Identificando os principais condicionantes do crescimento de cerca de 3% a.a. do PIB brasileiro em 2022-24
Desde meados de 2020, o desempenho do PIB brasileiro tem surpreendido as expectativas. Boa parte desse desempenho pode ser atribuído à forte elevação dos gastos públicos dos três níveis de governo e à forte alta da renda real gerada nos setores produtores de commodities.
Mais uma vez, o PIB brasileiro deverá registrar um resultado bastante superior às expectativas de consenso formuladas no começo do ano. Tem sido assim desde a eclosão da pandemia: em meados de 2020, esperava-se uma contração da economia brasileira em torno de 6,5%, mas o tombo foi metade disso (-3,3%). Esse padrão se repetiu em 2021 (+3,4% esperado vs +4,8% observado); 2022 (+0,3% vs +3,0%); 2023 (+1,5% vs +2,9%) e deverá acontecer de novo em 2024 (+1,6% vs cerca de +3%).

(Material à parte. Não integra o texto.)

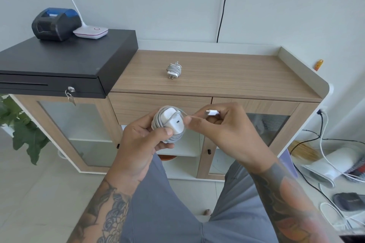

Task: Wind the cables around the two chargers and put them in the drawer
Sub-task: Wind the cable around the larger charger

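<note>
The left hand (142, 136) grips a white charger (173, 119) at the centre of the view, thumb pressed on its lower face, fingers curled behind it. Grey cable (158, 122) is wound in many turns around the block. At three o'clock from it, the right hand (221, 126) is closed on the free end of that cable, pinching the white plug (212, 113) between thumb and fingers, with the plug's tip pointing toward nine o'clock. A short loose run of cable links plug and block.

At twelve o'clock from the hands, well apart, the second charger (173, 70) lies on the wooden cabinet top (237, 77), its cable already wrapped around it and its prongs pointing toward six o'clock. Between that charger and the hands runs the cabinet's drawer (138, 104), shut, so its contents cannot be seen; a second drawer front (256, 104) sits beside it at three o'clock.

Below the drawers, the glass-fronted compartments (79, 128) are closed. The left one shows white shelves; what is in the right one is too dim to tell.

At ten o'clock, a black cash drawer (59, 61) rests on the cabinet, shut, with a key (71, 94) in its lock. On it stand a dark printer (55, 23) and a white lamp base (90, 32), touching each other.
</note>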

Os economistas vêm tentando entender se seriam fatores mais temporários (ainda que persistentes) ou permanentes/estruturais que estariam por detrás disso. Eu mesmo já explorei esse assunto em alguns textos neste blog (aqui) e no Valor, com meu colega de FGV IBRE, Ricardo Barboza (aqui).
Nesse contexto, é importante lembrar, novamente, que segundo boa parte das estimativas (ver aqui box do Relatório Trimestral de Inflação de junho deste ano), a economia brasileira vinha operando com um enorme excesso de ociosidade desde 2015 – ou seja, hiato do produto negativo. Foi somente agora, na virada de 2023 para 2024, que nos aproximamos de uma situação de pleno-emprego (hiato em torno de zero).
Ora, quando uma economia opera com hiato do produto negativo, não é a capacidade doméstica de oferta de bens e serviços (“PIB potencial”) a principal restrição a um maior crescimento do PIB efetivo e sim um déficit de demanda agregada. Desse modo, explicações que dão muito peso a eventuais melhorias do PIB potencial associadas às reformas dos últimos anos parecem ser muito mais um exercício de wishful thinking[1].
E quais foram esses “impulsos” sobre a demanda agregada que permitiram que a economia exaurisse o excesso de ociosidade entre 2019 e agora? Bem, sabemos que a política monetária foi expansionista entre meados de 2017 e meados de 2021 (ver figura abaixo). Embora ela opere com defasagens de até dois anos, não parece ser razoável creditar esse padrão de surpresas favoráveis sistemáticas do PIB totalmente a ela, uma vez que ela transitou para uma postura bastante contracionista nos últimos dois anos e meio[2].
Já no caso da política fiscal, houve sim uma mudança relevante, no sentido de maior expansionismo, de 2020 para cá, nos três níveis de governo. A figura abaixo apresenta a evolução das despesas primárias do Governo Geral, já deflacionadas.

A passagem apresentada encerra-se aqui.